Leave out the pictures and retype exactly the lines from the one with "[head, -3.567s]" through the end of the records.

---------- Data shown

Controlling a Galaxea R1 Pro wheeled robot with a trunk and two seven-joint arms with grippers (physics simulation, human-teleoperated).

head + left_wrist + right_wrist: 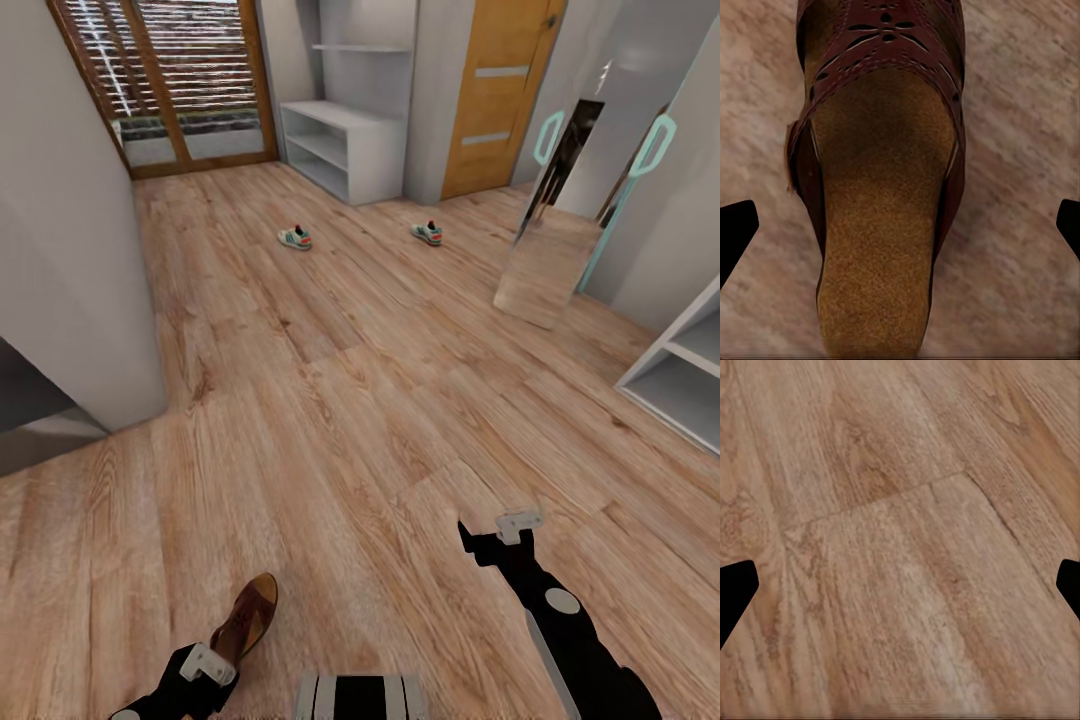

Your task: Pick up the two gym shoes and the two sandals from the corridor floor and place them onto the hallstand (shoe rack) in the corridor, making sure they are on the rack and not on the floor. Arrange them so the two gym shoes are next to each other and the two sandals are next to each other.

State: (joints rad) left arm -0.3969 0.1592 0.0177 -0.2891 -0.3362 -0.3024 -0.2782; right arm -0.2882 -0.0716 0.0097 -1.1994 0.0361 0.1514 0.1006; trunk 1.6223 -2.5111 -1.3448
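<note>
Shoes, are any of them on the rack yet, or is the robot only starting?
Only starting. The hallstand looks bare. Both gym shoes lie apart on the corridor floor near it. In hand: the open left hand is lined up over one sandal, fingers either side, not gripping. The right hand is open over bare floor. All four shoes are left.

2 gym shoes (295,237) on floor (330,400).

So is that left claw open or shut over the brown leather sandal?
Open: left gripper fingertips flank the brown leather sandal, apart.
</note>
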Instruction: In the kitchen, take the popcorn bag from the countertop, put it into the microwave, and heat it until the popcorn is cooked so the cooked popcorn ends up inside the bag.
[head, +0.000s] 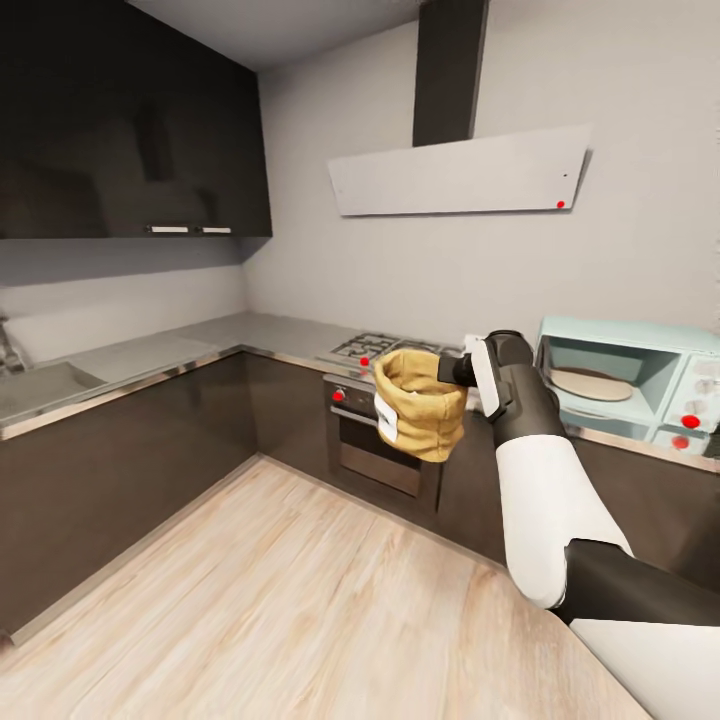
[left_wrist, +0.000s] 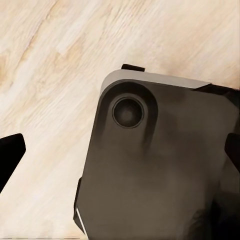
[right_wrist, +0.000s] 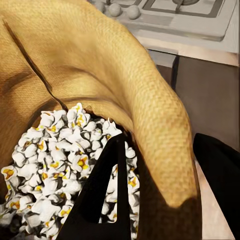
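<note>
The mustard-tan popcorn bag (head: 418, 408) hangs in the air in front of the built-in oven, its white label facing left. My right gripper (head: 461, 371) is shut on its rolled rim from the right side. In the right wrist view one dark finger (right_wrist: 99, 197) sits inside the bag (right_wrist: 95, 60) among white popped popcorn (right_wrist: 55, 165), and the other finger is outside the rim. The mint-blue microwave (head: 640, 392) stands on the grey countertop (head: 160, 352) at the right, its inside and round plate showing. My left gripper (left_wrist: 120, 152) is open over the floor.
A gas hob (head: 385, 349) lies on the worktop above the steel-and-black oven (head: 378, 440). A sink (head: 40, 385) is set into the counter at the left. A slanted hood (head: 460, 172) hangs on the wall. The robot's dark base (left_wrist: 160, 165) sits under the left wrist on the plank floor (head: 280, 590).
</note>
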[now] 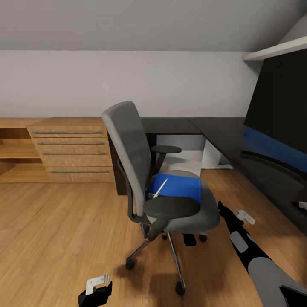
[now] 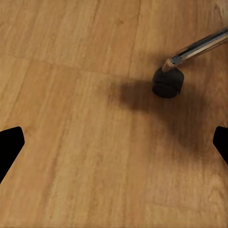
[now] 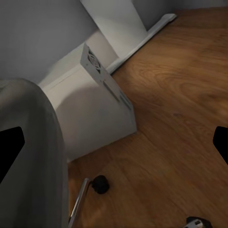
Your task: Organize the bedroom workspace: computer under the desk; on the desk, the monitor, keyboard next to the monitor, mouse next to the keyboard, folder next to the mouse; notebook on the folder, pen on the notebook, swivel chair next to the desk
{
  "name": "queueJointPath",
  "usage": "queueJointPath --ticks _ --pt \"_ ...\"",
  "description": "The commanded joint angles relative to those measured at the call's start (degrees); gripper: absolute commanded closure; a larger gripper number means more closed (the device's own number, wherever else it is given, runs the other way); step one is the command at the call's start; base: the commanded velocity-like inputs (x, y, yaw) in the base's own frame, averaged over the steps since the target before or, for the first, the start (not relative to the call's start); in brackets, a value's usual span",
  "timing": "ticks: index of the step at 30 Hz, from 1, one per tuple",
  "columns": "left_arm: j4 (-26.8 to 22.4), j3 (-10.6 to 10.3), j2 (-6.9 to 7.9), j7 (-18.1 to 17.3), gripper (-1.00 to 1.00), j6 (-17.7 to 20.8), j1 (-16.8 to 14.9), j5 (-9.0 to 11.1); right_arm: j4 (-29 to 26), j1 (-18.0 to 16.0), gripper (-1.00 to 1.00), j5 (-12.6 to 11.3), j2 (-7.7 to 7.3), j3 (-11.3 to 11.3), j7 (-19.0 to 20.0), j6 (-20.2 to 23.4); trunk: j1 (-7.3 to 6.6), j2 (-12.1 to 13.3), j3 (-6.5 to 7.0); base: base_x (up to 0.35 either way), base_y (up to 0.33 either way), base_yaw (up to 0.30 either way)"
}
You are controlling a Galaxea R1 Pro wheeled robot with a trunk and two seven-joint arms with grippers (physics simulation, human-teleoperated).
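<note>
Blue folder [image 1: 179, 186] on the chair [image 1: 170, 200] seat looks thin, light; I'd pinch its front edge, both jaws apart.

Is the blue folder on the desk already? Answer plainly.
No, the folder lies on the swivel chair seat, with the pen on it.

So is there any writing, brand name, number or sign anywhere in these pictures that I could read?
None can be read.
The folder on the swivel chair: plain blue, no label.
The computer: plain grey, vents but no markings.
The light-wood drawer chest: bare fronts.
</note>
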Motion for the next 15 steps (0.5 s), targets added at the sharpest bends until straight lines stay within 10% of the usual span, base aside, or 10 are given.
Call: queueJointPath --ticks 1,15 --pt "0.0 0.1 -0.01 0.0 -1.00 -0.1 0.0 0.3 0.4 0.0 -1.00 -0.6 0.07 0.3 0.5 -0.3 0.00 0.0 -0.06 0.000 0.000 0.000" --pt "0.0 0.1 0.04 0.0 -1.00 -0.1 0.0 0.3 0.4 0.0 -1.00 -0.6 0.14 0.3 0.6 -0.7 0.00 0.0 -0.06 0.000 0.000 0.093"
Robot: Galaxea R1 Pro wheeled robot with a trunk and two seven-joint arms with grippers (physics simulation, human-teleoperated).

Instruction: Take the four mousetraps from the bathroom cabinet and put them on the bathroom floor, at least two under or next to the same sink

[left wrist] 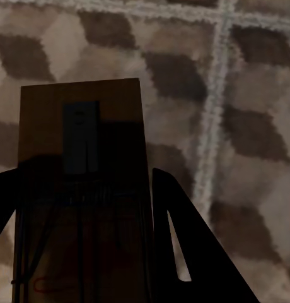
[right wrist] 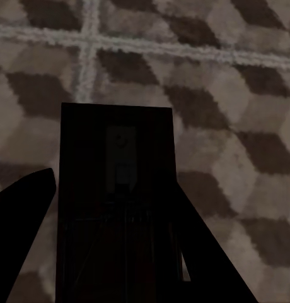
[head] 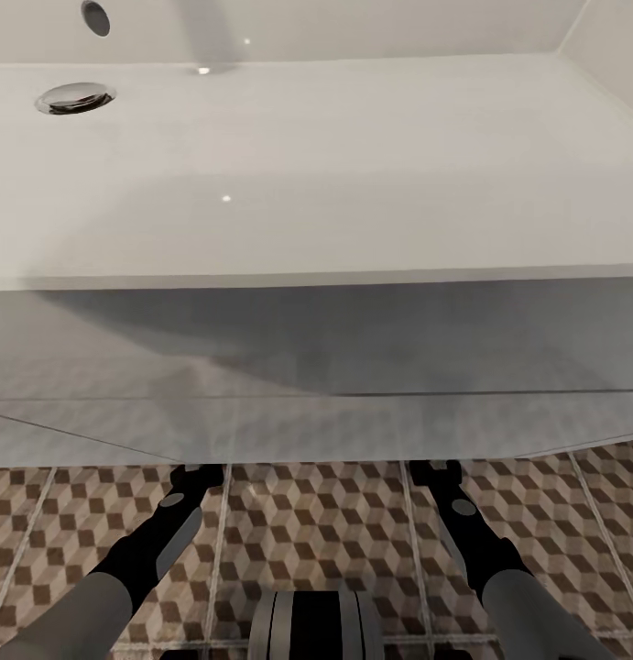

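The robot is standing right up against the white sink (head: 307, 174), both arms reaching down and forward so that their ends are passing beneath its front edge. The left gripper (left wrist: 85, 252) is clamping a mousetrap (left wrist: 82, 189) between its dark fingers, the wooden board jutting out over the patterned floor (left wrist: 246, 95). The right gripper (right wrist: 113, 252) is doing the same with a second mousetrap (right wrist: 116, 208), which is sitting in deep shadow above the tiles. Both traps are looking close to the floor, though whether either is touching it I cannot tell. So two of the four are being brought under the sink and are waiting to be let go; the other two are nowhere in front of me, so fetching them is probably what is left
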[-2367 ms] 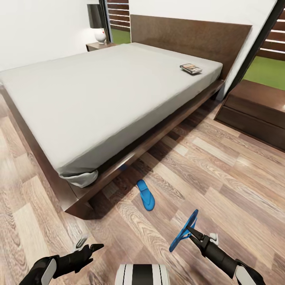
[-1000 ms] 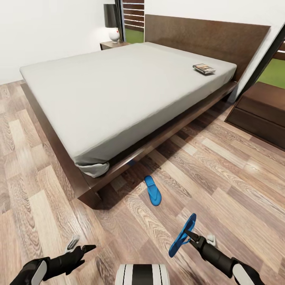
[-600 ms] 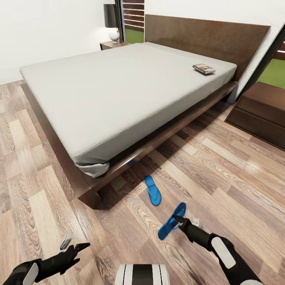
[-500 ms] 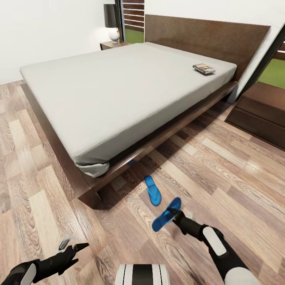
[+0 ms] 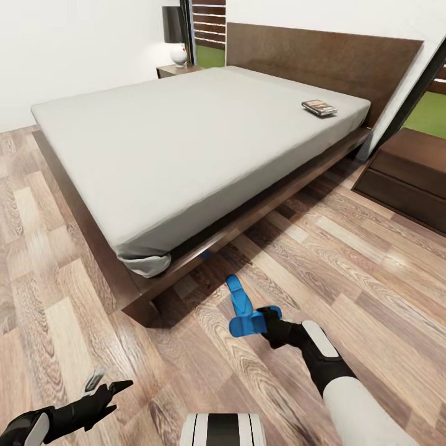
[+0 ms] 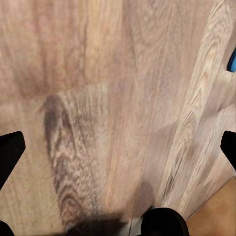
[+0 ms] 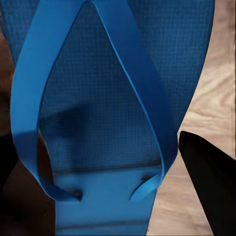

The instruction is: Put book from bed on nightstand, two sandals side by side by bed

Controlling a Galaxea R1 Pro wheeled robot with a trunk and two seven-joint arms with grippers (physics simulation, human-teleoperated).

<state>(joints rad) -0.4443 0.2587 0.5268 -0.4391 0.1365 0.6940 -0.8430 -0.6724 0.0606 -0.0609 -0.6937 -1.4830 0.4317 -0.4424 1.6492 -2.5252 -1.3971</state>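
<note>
Right gripper (image 5: 263,319) clamps one sandal (image 5: 246,324) low over the floor (image 5: 347,260), just beside the other sandal (image 5: 237,294) near the bed (image 5: 186,142). Book (image 5: 319,108) on mattress. Left gripper (image 5: 105,387) spread, empty.

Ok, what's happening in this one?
The right hand holds one blue sandal low over the floor, right beside the other sandal lying next to the bed. The left hand hangs open and empty. The book is on the mattress, not yet moved.
</note>
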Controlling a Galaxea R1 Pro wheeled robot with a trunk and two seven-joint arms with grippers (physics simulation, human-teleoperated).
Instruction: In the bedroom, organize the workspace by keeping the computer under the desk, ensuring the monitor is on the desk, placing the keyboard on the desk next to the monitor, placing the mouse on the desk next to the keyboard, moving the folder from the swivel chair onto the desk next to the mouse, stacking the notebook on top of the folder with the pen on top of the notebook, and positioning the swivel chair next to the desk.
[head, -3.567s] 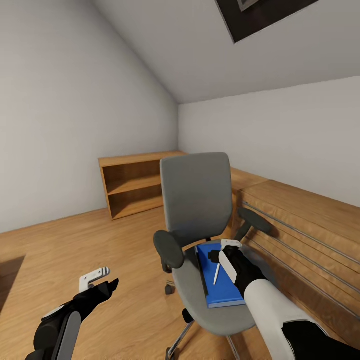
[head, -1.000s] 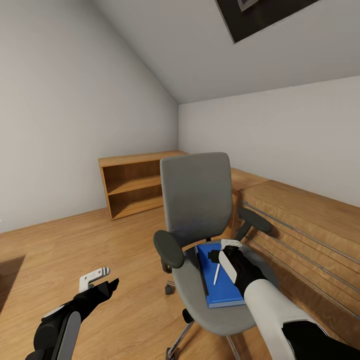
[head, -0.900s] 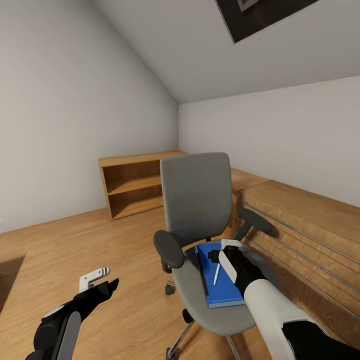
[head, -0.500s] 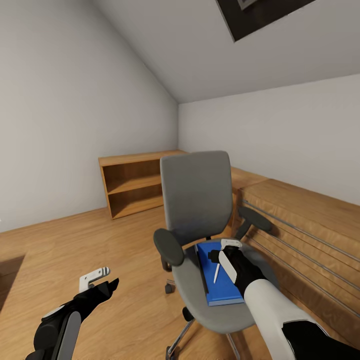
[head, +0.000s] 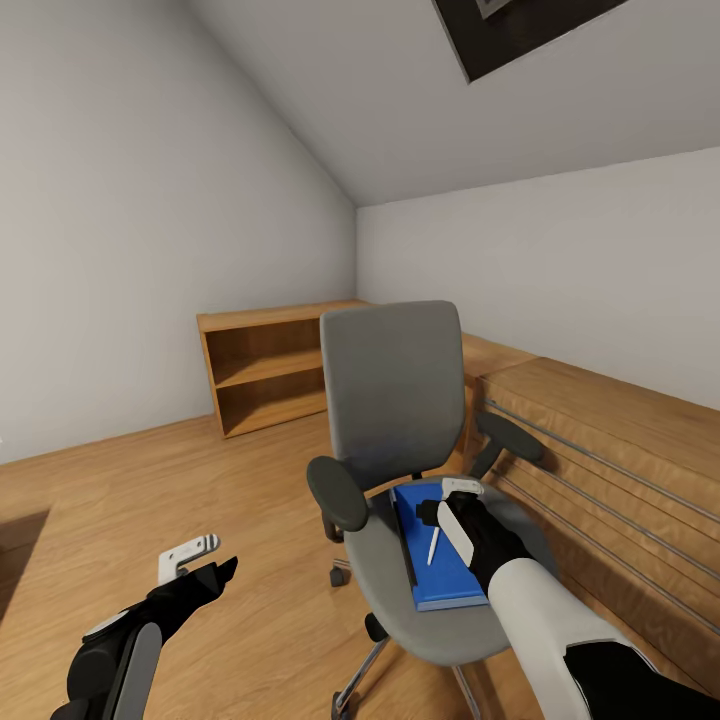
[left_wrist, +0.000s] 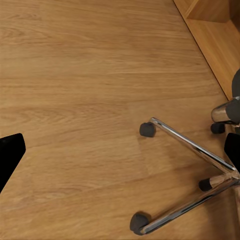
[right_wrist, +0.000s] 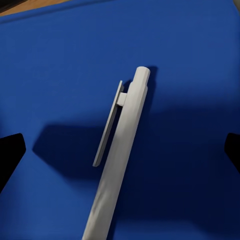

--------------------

**Answer section:**
[head, -3.567s] 
[head, -1.000s] 
[head, -0.900s] 
[head, -0.500s] 
[head, +0.000s] 
[left_wrist, +0.000s] 
[right_wrist, +0.000s] 

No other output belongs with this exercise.